21. Il n'a jamais été prévu de « grand soir » de l'Europe de la défense. Celle-ci doit se construire pas après pas, par des avancées « concrètes », des réalisations « pragmatiques » voire « modestes ». « On avance » dans tous les domaines et sur tous les fronts. Il faut mettre à profit les effets de cliquet. Si la construction européenne marque des pauses, jamais elle ne doit reculer. C'est, au fond, l'idée des pères fondateurs et en particulier de Robert Schuman dans sa célèbre déclaration du 9 mai 1950 inspirée par Jean Monnet : « L'Europe ne se fera pas d'un coup, ni dans une construction d'ensemble : elle se fera par des réalisations concrètes, créant d'abord une solidarité de fait. »
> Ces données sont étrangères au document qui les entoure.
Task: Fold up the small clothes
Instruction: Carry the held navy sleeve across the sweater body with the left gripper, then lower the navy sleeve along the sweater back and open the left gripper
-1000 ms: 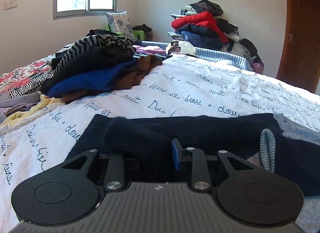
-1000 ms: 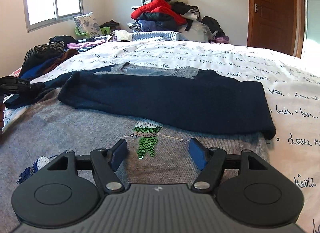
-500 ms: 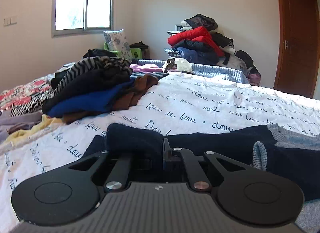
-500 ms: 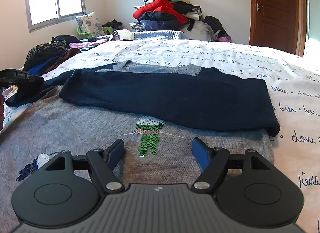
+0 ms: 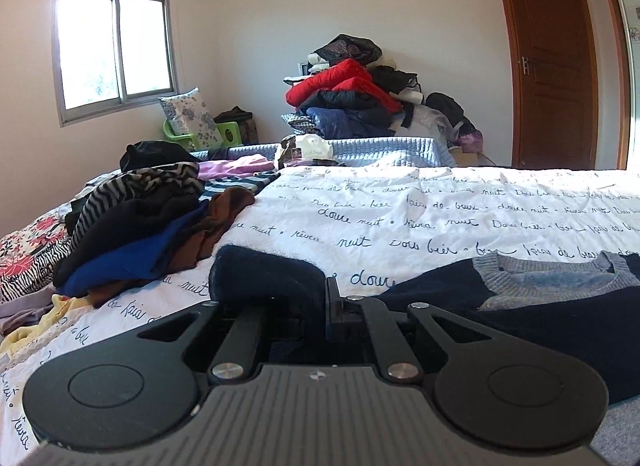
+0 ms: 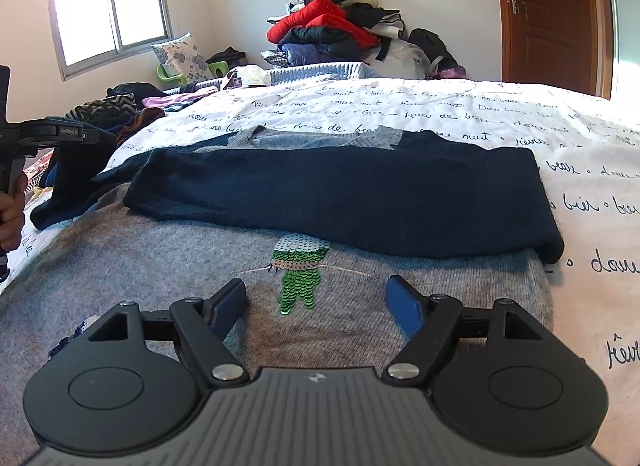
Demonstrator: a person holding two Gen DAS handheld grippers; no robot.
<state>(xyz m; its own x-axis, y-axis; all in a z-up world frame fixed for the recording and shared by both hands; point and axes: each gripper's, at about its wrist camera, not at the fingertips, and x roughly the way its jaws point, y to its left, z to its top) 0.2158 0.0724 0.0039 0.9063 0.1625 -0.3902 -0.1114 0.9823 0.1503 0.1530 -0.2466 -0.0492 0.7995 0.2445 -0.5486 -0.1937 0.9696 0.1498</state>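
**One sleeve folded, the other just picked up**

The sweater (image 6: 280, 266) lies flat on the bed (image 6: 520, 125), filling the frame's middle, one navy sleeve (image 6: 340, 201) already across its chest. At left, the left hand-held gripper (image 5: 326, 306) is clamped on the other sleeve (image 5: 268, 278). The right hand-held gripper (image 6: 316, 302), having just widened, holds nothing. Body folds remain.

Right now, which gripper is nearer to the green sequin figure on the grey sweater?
Right. The right gripper hovers open just over the green sequin figure. The left gripper is off at the sweater's side, shut on the navy sleeve.
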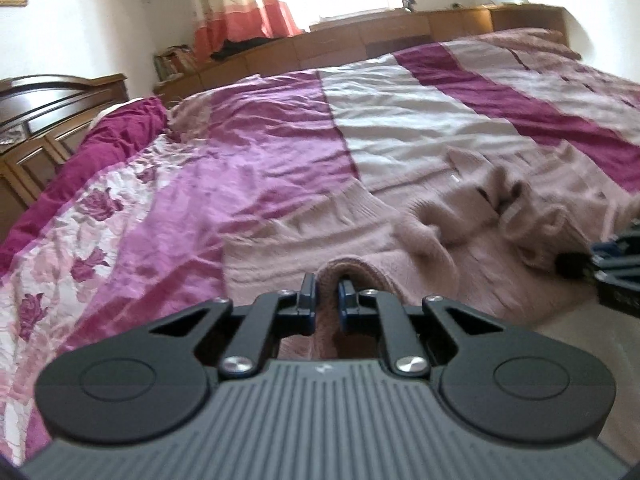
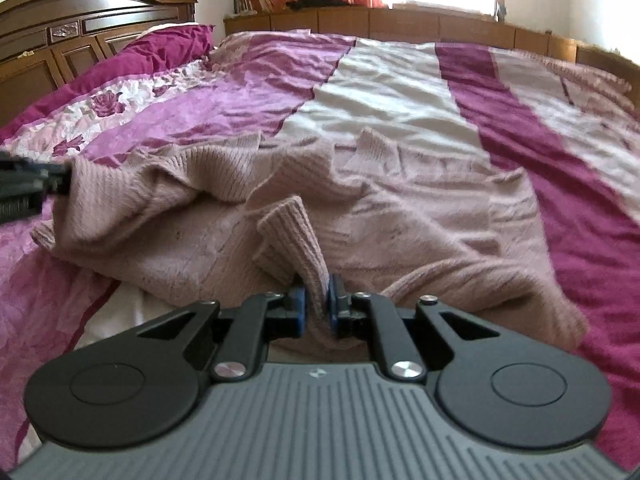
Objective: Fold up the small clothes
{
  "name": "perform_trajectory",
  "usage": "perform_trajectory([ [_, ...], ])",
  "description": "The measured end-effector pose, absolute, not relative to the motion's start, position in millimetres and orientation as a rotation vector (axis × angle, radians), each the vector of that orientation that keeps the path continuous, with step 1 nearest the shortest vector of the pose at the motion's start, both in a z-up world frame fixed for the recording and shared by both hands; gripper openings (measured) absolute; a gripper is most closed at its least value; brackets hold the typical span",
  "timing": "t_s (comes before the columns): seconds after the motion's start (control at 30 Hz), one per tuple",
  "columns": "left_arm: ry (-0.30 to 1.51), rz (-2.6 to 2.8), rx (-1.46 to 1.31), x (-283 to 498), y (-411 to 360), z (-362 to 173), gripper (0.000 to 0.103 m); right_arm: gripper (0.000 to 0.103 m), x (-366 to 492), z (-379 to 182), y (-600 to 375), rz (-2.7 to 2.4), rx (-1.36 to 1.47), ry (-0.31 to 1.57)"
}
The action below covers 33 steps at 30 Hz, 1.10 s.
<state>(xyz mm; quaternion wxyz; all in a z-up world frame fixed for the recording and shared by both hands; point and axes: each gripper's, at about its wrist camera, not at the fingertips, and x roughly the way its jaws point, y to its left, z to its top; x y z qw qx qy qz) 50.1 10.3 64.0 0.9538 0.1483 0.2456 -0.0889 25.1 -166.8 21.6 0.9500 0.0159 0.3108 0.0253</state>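
A dusty-pink knitted sweater (image 1: 460, 216) lies rumpled on the bed, also in the right wrist view (image 2: 400, 208). My left gripper (image 1: 327, 284) is shut on a fold of the sweater's near edge. My right gripper (image 2: 318, 286) is shut on a ribbed cuff or hem of the sweater (image 2: 292, 236), which stands up between the blue pads. The right gripper shows at the right edge of the left wrist view (image 1: 616, 264); the left gripper shows at the left edge of the right wrist view (image 2: 28, 184).
The bed has a pink, magenta and white striped cover (image 1: 248, 152) with a floral band (image 1: 80, 248). A dark wooden headboard (image 2: 80, 28) and a magenta pillow (image 2: 160, 52) are at the left. A wooden ledge (image 2: 400, 20) with books runs under the curtained window.
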Motion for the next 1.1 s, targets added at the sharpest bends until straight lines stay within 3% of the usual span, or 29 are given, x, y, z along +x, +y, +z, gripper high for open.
perform_trajectory([
  [0.7, 0.497, -0.071, 0.048, 159.8, 68.9, 102.6, 0.011, 0.009, 94.2, 89.0, -245.1, -0.191, -0.194, 0.372],
  [1.1, 0.724, -0.004, 0.062, 222.0, 70.3, 34.0, 0.016, 0.01, 165.9, 12.3, -295.3, -0.265, -0.08, 0.641],
])
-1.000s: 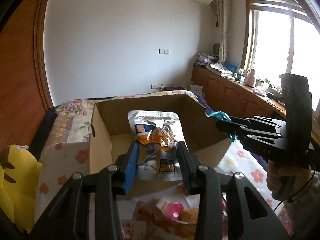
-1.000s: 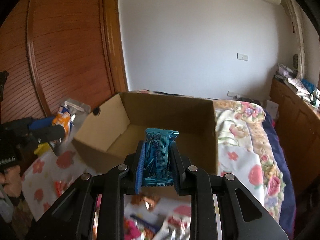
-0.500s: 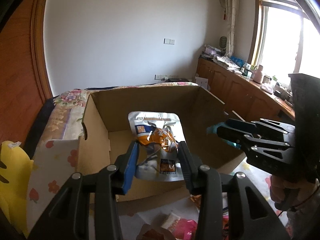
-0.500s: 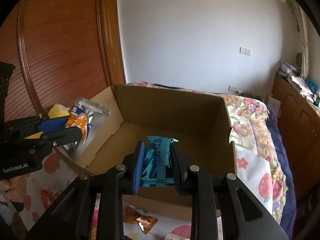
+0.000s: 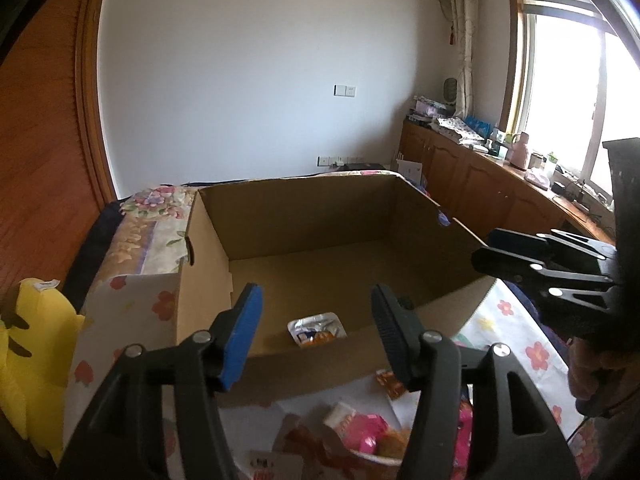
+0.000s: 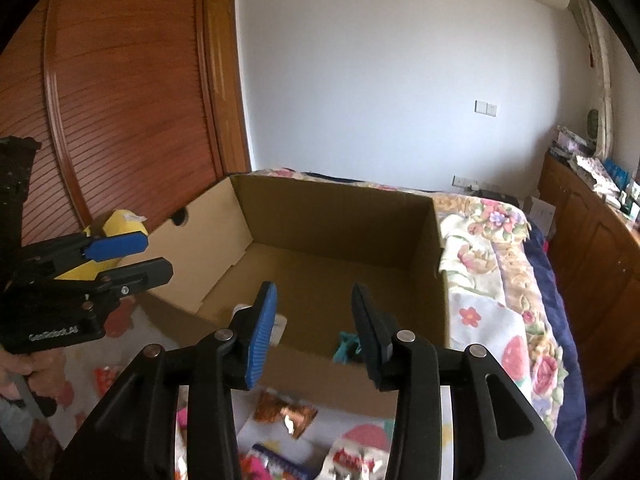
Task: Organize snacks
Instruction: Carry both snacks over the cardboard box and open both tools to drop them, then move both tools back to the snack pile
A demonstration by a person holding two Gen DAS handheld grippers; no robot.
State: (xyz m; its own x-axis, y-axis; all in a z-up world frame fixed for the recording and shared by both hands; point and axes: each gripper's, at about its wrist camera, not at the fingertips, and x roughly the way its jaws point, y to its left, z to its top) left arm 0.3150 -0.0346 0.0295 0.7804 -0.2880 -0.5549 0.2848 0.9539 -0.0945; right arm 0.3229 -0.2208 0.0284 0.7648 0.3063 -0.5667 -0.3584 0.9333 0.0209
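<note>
An open cardboard box (image 5: 304,216) stands on the flowered bed; it also shows in the right wrist view (image 6: 344,208). A silver and orange snack pouch (image 5: 318,329) lies on the box floor by the near wall. A teal snack packet (image 6: 347,351) lies inside near the near wall, partly hidden. My left gripper (image 5: 316,322) is open and empty above the box's near edge. My right gripper (image 6: 314,314) is open and empty over the box. Each gripper shows in the other's view, the right one (image 5: 520,252) and the left one (image 6: 132,258).
Loose snack packets (image 5: 360,432) lie on the flowered sheet in front of the box, and also show in the right wrist view (image 6: 288,412). A yellow plush toy (image 5: 24,344) sits left of the box. Wooden wardrobe doors (image 6: 120,100) stand left, a cabinet (image 5: 500,188) right.
Both grippers have opened. The silver and orange pouch and the teal packet have dropped from them into the box.
</note>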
22. Le ministre de la défense Jean-Yves Le Drian s'inscrit pleinement dans ce courant de pensée lorsqu'il affirme le 5 décembre 2012 devant l'Assemblée nationale : « voilà en quelques mots les fondements de notre démarche. Je ne la conçois pour ma part que concrète, pragmatique. Jusqu'à présent, les différentes tentatives de relance de l'Europe de la défense ont été d'ordre déclaratif ou institutionnel. (...). Il importe désormais de construire l'Europe de la défense par l'action. »

23. Ses prédécesseurs ne disaient pas autre chose. En particulier, Hervé Morin, alors ministre de la défense qui déclara le 10 novembre 2008 : « La relance de l'Europe de la défense était une des priorités de la présidence. Cette mission est remplie (...) Saint Malo, c'était une déclaration politique qu'il fallait mettre en oeuvre. Aujourd'hui, nous avons travaillé sur de vraies avancées concrètes et pragmatiques. Les Britanniques nous ont longtemps reproché de faire des cathédrales sans contenu. Durant notre présidence, nous avons essayé de leur montrer la nécessité de l'Europe de la défense par des avancées précises, des projets concrets. Des briques posées peu à peu qui forment un ensemble. »

24. A titre anecdotique, relevons que les rédacteurs du chapitre du Livre blanc de 2013 consacré à l'Europe de la défense ont eu recours, à quatre reprises en quatre pages, au mot « pragmatique ».

25. Enfin, l'Europe de la défense s'inscrit dans une logique de complémentarité vis-à-vis de l'OTAN : pour être acceptable, il est important qu'elle ne duplique pas l'Alliance atlantique.

26. Les rédacteurs du Traité de Lisbonne ont dû inscrire cette complémentarité en toutes lettres puisqu'à peine posé le principe d'une PSDC il est mentionné que celle-ci « n'affecte pas le caractère spécifique de la politique de sécurité et de défense de certains Etats membres qui considèrent que leur défense commune est réalisée dans le cadre de l'OTAN ». De même, l'inscription d'une clause de défense mutuelle entre Etats européens, est immédiatement suivie par l'affirmation selon laquelle l'Organisation du traité de l'Atlantique Nord demeure « pour les Etats qui en sont membres, le fondement de leur défense collective et l'instance de sa mise en oeuvre ».


Clause de défense mutuelle : art. 46. 7. du Traité de l'Union Européenne

« Au cas où un État membre serait l'objet d'une agression armée sur son territoire, les autres États membres lui doivent aide et assistance par tous les moyens en leur pouvoir, conformément à l'article 51 de la charte des Nations unies. Cela n'affecte pas le caractère spécifique de la politique de sécurité et de défense de certains États membres.

« Les engagements et la coopération dans ce domaine demeurent conformes aux engagements souscrits au sein de l'Organisation du traité de l'Atlantique Nord, qui reste, pour les États qui en sont membres, le fondement de leur défense collective et l'instance de sa mise en oeuvre. »

27. Pour certains, mais pas pour la France, les opérations militaires importantes doivent être confiées à l'OTAN, alors que l'Union européenne doit se cantonner à la gestion civile des crises.